Luckily, computers are good at doing what they’re told and repeating it endlessly. They never complain and don’t make mistakes. This means there are great opportunities for streamlining a lot of our work. As the industry has matured over the years, we have seen improved workflows and tooling that can help us achieve what we aim to achieve, often taking away tedious and time-consuming tasks.

A great example of automation is what has happened in the last decade in cloud computing. Before this, we had to set up physical hardware and often had manual routines for getting our software onto that hardware. This has completely changed into us being able to spin up anything our hearts desire with a few clicks, connect it to some continuous deployment software that will build our software, and automatically get it onto the running environment. All this can be achieved in minutes, rather than hours or days.

Metaprogramming

Where am I going with all this? Wasn’t this book supposed to be about something called metaprogramming?

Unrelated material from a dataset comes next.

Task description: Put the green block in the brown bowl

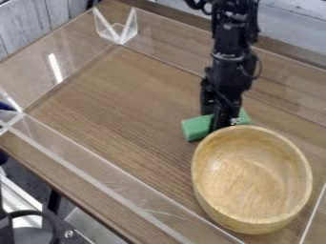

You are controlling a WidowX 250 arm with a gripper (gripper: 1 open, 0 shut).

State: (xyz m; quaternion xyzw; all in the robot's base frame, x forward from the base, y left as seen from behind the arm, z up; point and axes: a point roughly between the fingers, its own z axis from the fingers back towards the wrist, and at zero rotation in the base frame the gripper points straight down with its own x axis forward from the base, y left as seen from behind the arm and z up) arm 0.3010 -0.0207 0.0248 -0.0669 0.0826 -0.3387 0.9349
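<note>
My pincer (219, 118): over the green block (197, 128), can't tell if it is clamped on it or apart | block: on the bench (109, 110), just beside the brown bowl (251, 181) | long side: runs left to right in the view, a bit tilted | bowl: nearer the camera

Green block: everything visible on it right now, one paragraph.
The green block is a small, plain, solid-looking bar with a smooth matte face and no visible markings. It lies flat on the brown wooden tabletop, just beyond the rim of the brown bowl, outside it. The dark gripper is down over its middle, hiding part of it; whether the fingers touch it, I can't tell.
</note>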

Metaprogramming is all about additional information surrounding your code. This information is sometimes implicit – that is, it’s already there. Sometimes, however, it needs to be added explicitly or deliberately by you, as a developer.

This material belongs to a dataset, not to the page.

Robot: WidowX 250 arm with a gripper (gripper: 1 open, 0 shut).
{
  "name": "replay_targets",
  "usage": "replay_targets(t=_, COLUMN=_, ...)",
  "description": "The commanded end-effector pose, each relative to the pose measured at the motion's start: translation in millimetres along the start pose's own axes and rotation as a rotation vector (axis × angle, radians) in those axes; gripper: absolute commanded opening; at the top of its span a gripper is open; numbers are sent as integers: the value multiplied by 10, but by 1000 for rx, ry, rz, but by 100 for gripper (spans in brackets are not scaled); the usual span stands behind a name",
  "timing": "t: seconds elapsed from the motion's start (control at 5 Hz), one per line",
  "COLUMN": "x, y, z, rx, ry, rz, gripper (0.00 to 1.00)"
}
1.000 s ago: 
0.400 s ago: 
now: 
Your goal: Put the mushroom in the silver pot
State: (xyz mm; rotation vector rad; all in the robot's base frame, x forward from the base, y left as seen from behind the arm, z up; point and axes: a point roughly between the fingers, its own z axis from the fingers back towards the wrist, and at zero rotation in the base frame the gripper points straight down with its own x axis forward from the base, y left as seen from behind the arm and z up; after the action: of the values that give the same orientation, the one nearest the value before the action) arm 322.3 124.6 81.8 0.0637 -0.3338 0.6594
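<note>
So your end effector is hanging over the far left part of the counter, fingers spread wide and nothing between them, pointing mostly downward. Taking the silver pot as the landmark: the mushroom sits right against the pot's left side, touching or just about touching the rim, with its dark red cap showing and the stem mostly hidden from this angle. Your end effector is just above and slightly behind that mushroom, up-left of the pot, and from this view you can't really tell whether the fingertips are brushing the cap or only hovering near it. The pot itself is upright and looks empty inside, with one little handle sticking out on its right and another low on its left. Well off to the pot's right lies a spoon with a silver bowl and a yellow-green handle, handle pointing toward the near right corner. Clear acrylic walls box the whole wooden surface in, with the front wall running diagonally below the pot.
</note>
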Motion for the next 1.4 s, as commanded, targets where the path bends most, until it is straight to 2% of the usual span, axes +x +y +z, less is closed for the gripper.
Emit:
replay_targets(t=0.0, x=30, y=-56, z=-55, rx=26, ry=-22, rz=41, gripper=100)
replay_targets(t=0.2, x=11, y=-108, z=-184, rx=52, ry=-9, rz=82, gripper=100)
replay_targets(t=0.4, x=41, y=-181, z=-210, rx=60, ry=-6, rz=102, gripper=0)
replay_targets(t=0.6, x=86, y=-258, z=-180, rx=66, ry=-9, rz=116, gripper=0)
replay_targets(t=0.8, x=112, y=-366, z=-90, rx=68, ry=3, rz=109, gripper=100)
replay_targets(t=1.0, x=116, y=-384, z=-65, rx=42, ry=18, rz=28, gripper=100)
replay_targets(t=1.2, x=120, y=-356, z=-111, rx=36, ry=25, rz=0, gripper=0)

The computer that runs the software only understands the machine language instructions laid out in memory for the CPU to execute. For us humans, this is less than intuitive. Early on, we came up with languages that would help us write something more friendly and we could reason about more easily. This started with the assembly language and, later, higher-level languages that would compile down to assembly language.

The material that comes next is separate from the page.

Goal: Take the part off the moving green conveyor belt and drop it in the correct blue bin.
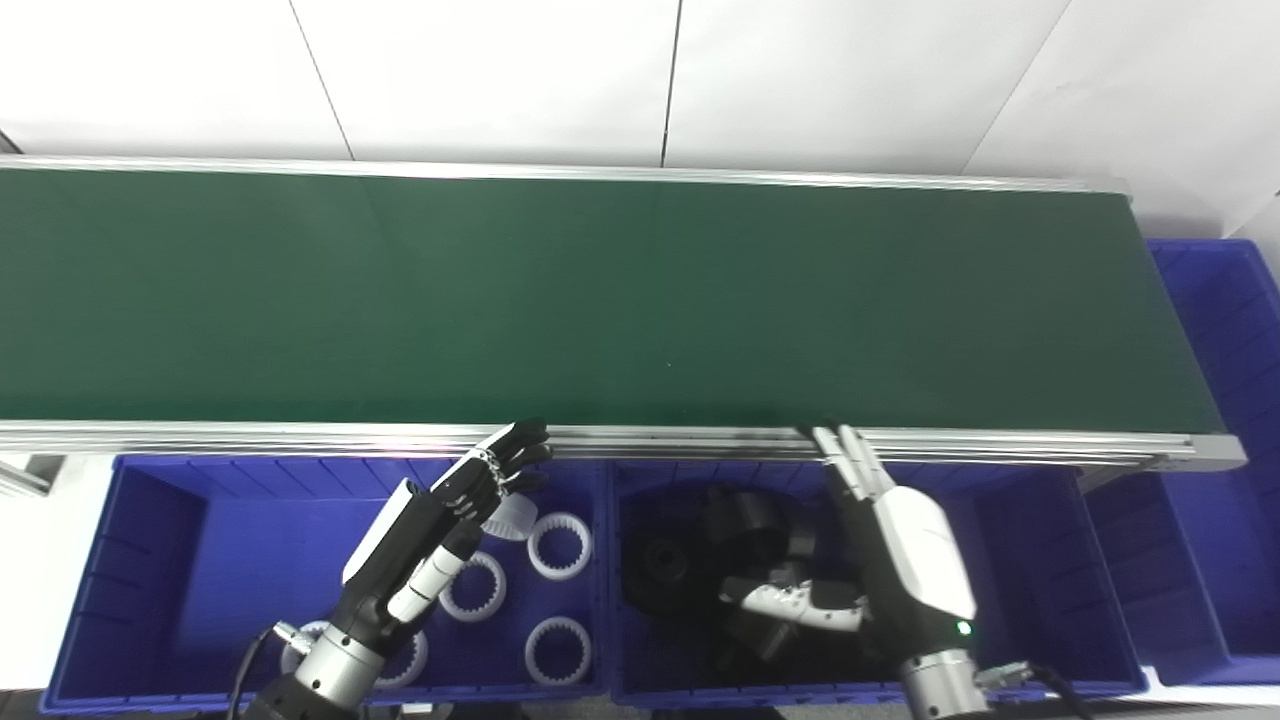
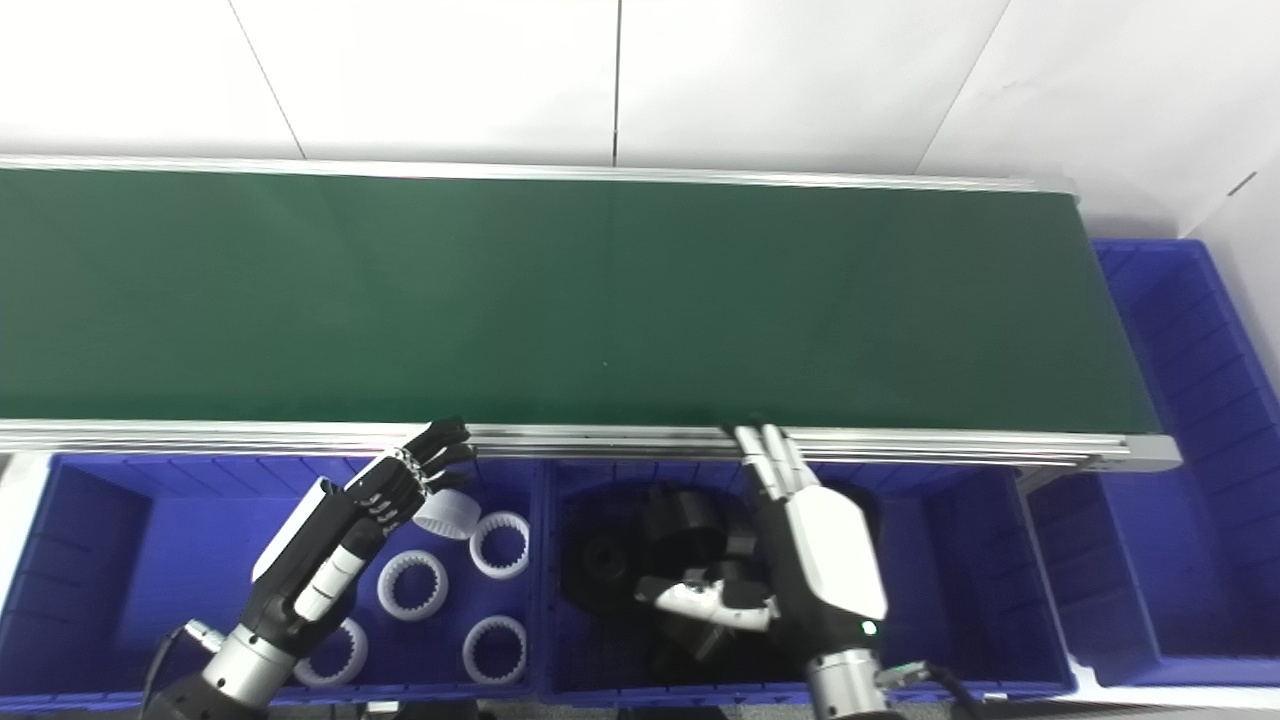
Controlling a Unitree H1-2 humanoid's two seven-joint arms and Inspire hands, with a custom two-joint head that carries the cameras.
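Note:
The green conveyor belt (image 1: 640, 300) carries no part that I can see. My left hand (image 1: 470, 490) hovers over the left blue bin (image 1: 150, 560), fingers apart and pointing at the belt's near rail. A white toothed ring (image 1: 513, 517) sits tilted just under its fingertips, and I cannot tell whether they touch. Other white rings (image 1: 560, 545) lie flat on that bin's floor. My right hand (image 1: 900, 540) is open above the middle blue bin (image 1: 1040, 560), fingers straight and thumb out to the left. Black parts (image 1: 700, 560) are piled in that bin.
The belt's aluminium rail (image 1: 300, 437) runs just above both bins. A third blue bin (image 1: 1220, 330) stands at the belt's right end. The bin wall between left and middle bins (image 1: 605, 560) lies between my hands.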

With this tooling in place, we gained the ability to not just translate from one language into another, but also to reason about what was going on with our code. In 1978, Stephen C. Johnson, from Bell Labs, came up with what he called lint – a static code analysis tool that could be used to reason about C code and detect potential issues with it. Today, this is common with most programming languages. For web development in JavaScript or TypeScript, we could typically add tools such as ESLint to our build pipelines to do this. With C#, we have this built into the compiler, and with the Roslyn compiler, it is completely extensible with our own custom rules, something we will cover in Chapter 17, Static Code Analysis.

For programming languages such as C/C++ that compile down to something that runs natively on the CPU, we’re limited to what we can reason about at the compile level. However, with programming languages such as Java or C#, often referred to as managed languages, we’re now running code in a managed environment. The code we write compiles down to an intermediate language that will be translated on the fly while running. These languages then carry information with them about the code we wrote – this is known as metadata. This lets us treat our programs or others as data at runtime and allows us to reason about the code; we can even discover code at runtime.

With C#, from version 1, we could add additional information and more metadata. Through the use of C# attributes, we could adorn things such as types, properties on types, and methods with additional information. This information would carry through to the running program and is something we can use to reason about our software.

For instance, with attributes, we can now add additional information that we can reason about both at compile time and runtime. We can do things such as marking properties on an object with validation information, such as [Required]:

public class RegisterPerson
{
    [Required]
    public string FirstName { get; set; }
    [Required]
    public string LastName { get; set; }
    [Required]
    public string SocialSecurityNumber { get; set; }
}

This code represents what is needed to register a person. All the properties that we required have the [Required] attribute as metadata.

Now that we have added metadata to the code, we can take concrete actions based on it.